The motivation of the audience. How to attract participants to the hackathon. Hackday experience

In two previous articles, we talked about how to work with information partners and our experience with HackDay in general.
Today we’ll talk about such an important thing as the motivation of participants.
A few years ago, when we started making a series of hackathons, the market was not spoiled by a large number of events, and it was not worth the trouble to attract an active part of the audience, for the simple reason that there was nowhere to go. On the other hand, there was a problem in a large layer of less active people who did not attend events in principle. They did not understand what benefit they brought. It turned out that about 80% of the audience wandered from one event to another without producing any utility except for the appearance of a party.
Nevertheless, even within active participants, there were always several groups that we contacted through different channels and motivated from different ways. Along with the growing market, the audience has matured. We managed to reach out and explain the usefulness of visiting HackDay's previously deaf audience. We got very high-quality participants (as we call them inside the team) who are able to generate intelligible ideas and bring to mind not only at the event, but also afterwards.
If we classify the motivation of the participants, then we can say that it is professional and personal. Each participant who comes to the event is motivated both ways.
Promises of professional motivation
Our main participants are programmers (various technologies), designers, authors of projects. For each group, we make our own small announcements in specialized communities.

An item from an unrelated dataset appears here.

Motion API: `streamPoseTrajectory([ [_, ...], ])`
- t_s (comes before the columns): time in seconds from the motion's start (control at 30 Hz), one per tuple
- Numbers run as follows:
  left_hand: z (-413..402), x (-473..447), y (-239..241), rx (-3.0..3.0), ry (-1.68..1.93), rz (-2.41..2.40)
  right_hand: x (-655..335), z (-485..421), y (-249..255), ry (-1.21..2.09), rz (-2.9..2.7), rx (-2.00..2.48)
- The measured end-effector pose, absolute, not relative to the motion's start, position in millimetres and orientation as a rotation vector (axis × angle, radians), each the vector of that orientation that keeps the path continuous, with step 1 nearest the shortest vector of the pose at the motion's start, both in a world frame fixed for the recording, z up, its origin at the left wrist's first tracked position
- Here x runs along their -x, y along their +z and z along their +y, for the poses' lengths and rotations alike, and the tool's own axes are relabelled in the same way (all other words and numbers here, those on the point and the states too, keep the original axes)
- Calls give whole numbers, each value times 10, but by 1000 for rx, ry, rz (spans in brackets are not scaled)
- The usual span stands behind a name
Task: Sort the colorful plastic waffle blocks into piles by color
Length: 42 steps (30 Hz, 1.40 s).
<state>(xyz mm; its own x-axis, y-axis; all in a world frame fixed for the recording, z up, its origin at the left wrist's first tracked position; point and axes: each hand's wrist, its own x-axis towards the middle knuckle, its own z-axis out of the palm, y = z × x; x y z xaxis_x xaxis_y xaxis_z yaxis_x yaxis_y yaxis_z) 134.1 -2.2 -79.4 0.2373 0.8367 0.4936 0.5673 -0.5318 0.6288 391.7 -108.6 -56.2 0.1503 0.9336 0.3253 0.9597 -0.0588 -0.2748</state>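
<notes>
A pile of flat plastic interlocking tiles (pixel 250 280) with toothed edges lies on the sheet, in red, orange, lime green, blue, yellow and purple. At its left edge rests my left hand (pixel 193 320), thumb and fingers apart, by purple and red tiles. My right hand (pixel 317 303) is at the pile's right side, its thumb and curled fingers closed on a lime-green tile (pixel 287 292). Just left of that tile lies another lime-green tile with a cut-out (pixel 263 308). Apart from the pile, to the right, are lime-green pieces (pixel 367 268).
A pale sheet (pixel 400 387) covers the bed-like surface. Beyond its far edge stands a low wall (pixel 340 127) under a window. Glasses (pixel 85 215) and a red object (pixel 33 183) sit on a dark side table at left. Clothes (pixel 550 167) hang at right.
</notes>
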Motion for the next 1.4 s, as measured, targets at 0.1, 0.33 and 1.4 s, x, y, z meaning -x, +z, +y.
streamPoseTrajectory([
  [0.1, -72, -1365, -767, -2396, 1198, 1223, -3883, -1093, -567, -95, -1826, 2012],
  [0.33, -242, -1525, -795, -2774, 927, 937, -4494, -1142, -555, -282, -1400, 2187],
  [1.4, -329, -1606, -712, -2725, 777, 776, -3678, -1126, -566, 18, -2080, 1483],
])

Programmers are usually interested in applying their knowledge in conditions of rapid development and launch. They are interested in the experience of finding such a solution that allows you to make a project from an idea to a working prototype. A separate line is programmers who own a rarely used technology and who are interested in applying it to a working project.
The inner world of designers is not entirely clear for us, and, as I wrote in a previous article, there are always not enough of them on HackDay, but in general we use the same words and hooks to attract them as for programmers with a difference in the style of treatment.
Project authors usually desperately need a team or some of its missing members, which they find on hackathons and with whom they then go into a brighter future. The authors of the projects also need to communicate with the speakers and mentors of the event and receive clear feedback on business, technology, and marketing.
And all together, these groups are interested in learning new technologies (programming, UX \ UI, marketing, etc.) in the educational program, which can be applied here and now, during the weekend.
Promises of personal motivation
Promises of personal motivation are some kind of a mess that helps potential participants break away from their usual environment and come to a hackathon. Perhaps this is a less specific, but more effective motivation, the root cause of participation. You need to write extremely simple and understandable things.
What theses we usually use:
- come and do something new and interesting. Works for programmers and designers. Both can be authors of projects;
- make a project over the weekend for which there was no time;
- spend time with the benefit of a circle of professionals. Difficult filed proposal to hang out;
- get a large number of contacts;
- Get feedback from other participants.
All these theses are used together for 2-3 for different groups and for different announcements, depending on the resource through which they reach the audience, on the time remaining before the event.
For announcements and articles you need to use a friendly, undefiled tone, in a simple language tell you why people need to participate in the event. Hackathon is the most informal format possible. And informality is a huge plus for shy authors, complex designers and introvert programmers.